Voilà trois ans et demi que François Hollande, à l’image de Herbert Hoover déclarant en 1929 que « la prospérité est au coin de la rue », annonce la reprise. Voilà trois ans et demi que la reprise demeure introuvable en France tandis qu’elle s’épanouit dans le monde développé.
En 2015, la croissance atteindra péniblement 1 % dans notre pays tandis qu’elle s’élèvera à 2,8 % aux États-Unis, 1,8 % en Allemagne, 2,8 % au Royaume-Uni, 3,1 % en Espagne. Dès lors, le chômage continue à augmenter avec un nouveau record de 6,43 millions d’inscrits à Pôle emploi toutes catégories confondues, tandis que les États-Unis, l’Allemagne et le Royaume-Uni ont renoué avec le plein-emploi (taux de chômage respectifs de 5,3 %, 4,7 % et 5,6 %) et que l’Espagne a créé 510.000 postes de travail en un an.
Le constat est limpide : la France passe à côté de la reprise. En dépit de la configuration exceptionnellement favorable issue de la baisse du pétrole, des taux d’intérêt et de l’euro, la consommation stagne et l’investissement poursuit sa chute avec un nouveau recul de 0,3 %. Le timide redressement des exportations, quant à lui, est sous la menace du choc financier venu de Chine et du récent redressement de la monnaie unique face au dollar et aux devises émergentes.
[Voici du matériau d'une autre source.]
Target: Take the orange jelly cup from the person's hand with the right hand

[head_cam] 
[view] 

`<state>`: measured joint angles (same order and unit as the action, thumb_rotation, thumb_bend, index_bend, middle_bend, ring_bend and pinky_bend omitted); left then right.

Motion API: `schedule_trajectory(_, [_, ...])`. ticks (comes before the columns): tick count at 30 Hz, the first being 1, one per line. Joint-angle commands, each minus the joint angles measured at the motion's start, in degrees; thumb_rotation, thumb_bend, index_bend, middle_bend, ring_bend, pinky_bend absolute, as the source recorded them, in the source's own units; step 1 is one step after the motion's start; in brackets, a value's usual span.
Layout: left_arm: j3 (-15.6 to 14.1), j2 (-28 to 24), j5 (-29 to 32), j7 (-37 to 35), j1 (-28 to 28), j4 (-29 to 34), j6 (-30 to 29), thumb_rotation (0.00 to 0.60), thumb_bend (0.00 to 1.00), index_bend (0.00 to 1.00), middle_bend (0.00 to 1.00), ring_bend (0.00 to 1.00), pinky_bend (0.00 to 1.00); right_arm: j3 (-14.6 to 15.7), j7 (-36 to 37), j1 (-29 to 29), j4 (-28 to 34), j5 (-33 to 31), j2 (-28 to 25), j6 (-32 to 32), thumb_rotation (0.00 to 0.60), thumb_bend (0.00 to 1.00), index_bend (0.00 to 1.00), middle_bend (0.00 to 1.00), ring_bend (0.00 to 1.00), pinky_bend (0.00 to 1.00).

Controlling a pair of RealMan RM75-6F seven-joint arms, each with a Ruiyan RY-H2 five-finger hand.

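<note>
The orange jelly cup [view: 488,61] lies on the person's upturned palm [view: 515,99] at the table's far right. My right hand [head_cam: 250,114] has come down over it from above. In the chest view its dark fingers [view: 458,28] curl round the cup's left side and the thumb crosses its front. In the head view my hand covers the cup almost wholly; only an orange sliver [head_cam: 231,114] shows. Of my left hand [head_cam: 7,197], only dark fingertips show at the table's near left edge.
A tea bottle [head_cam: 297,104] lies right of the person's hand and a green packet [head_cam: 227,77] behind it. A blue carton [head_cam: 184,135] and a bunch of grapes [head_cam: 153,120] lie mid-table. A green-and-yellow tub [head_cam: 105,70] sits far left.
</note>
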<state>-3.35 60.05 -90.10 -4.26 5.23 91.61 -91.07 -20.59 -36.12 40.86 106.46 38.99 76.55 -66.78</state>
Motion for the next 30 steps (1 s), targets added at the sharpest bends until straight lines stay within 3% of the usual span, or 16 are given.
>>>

L’incapacité de la France à sortir des crises qui ont affecté le capitalisme mondialisé à partir de 2007 puis la zone euro à partir de 2009 s’explique en partie par le passif accumulé au fil de près de quatre décennies de déclin. Pour autant, le décrochage actuel a pour première raison la politique économique conduite depuis 2012 qui interdit la reprise.
Le choc fiscal de plus de 50 milliards d’euros et le foisonnement des législations hostiles aux entreprises ont réalisé l’euthanasie de la production, de l’investissement et de l’emploi, tout en accumulant les déficits et les dettes. Les seuls soutiens à l’activité sont venus de l’extérieur, grâce au pouvoir d’achat et aux marges dégagés par la chute du prix de l’énergie d’une part ,à la baisse des taux et à la stratégie monétaire d’assouplissement quantitatif conduites par Mario Draghi à la tête de la BCE d’autre part.
En France, plus on parle de la reprise et moins on la voit. Et pour cause ! Ce n’est pas la reprise qui permettra les baisses d’impôts. Ce sont les baisses d’impôts, ciblées sur les entreprises et les créateurs de richesses, qui permettront la reprise. Et elles ont pour condition préalable des coupes significatives dans les dépenses publiques, concentrées sur les transferts sociaux et non pas sur l’investissement.
Or si les mots ont changé, les actes restent résolument hostiles à la croissance et à l’emploi. Les marges des entreprises, notamment des PME, poursuivent leur dégradation. La compétitivité est sinistrée, de l’agriculture à l’industrie en passant par la construction. Le financement de l’investissement est gelé par la répression financière et par la déliquescence de la place de Paris. La fiscalité confiscatoire accélère l’exil des hauts revenus, en hausse de 40 % en 2013, des jeunes entrepreneurs, des centres de décision et de recherche. Le marché du travail est désormais le plus rigide du monde développé. Le système éducatif s’effondre avec la suppression de ses pôles d’excellence. Les dépenses publiques poursuivent leur course folle, avec pour symbole la création de 8 300 nouveaux postes de fonctionnaires , tandis que les moins-values fiscales s’accumulent au rythme de la paralysie de l’activité. Le respect de l’engagement européen de réduire le déficit à 3,3 % en 2016 est hautement improbable. Et la dette publique dépassera 100 % du PIB en 2016.
Le retour de la croissance et du plein-emploi en France ne se joue ni à Pékin, ni à Washington, ni à Bruxelles mais à Paris. Depuis qu’Alexis Tsipras a fait son choix en faveur de l’euro contre la démagogie de Syriza, François Hollande demeure le dernier chef d’État et de gouvernement en Europe à refuser les réformes, en poursuivant son mouvement de bascule perpétuel entre la politique du Parti socialiste et la politique de la France.
La seule logique du quinquennat reste celle de l’envie et d’une poursuite obsessionnelle de l’égalité, dont Alexis de Tocqueville a pointé les risques : « Les peuples démocratiques ont pour l’égalité une passion ardente, insatiable, éternelle, invincible ; ils veulent l’égalité dans la liberté, et, s’ils ne peuvent l’obtenir, ils la veulent encore dans l’esclavage. » Ne pouvant obtenir l’égalité dans la liberté et la prospérité, François Hollande l’institue par la stagnation, la paupérisation, l’asservissement des Français à l’oppression fiscale et au carcan réglementaire.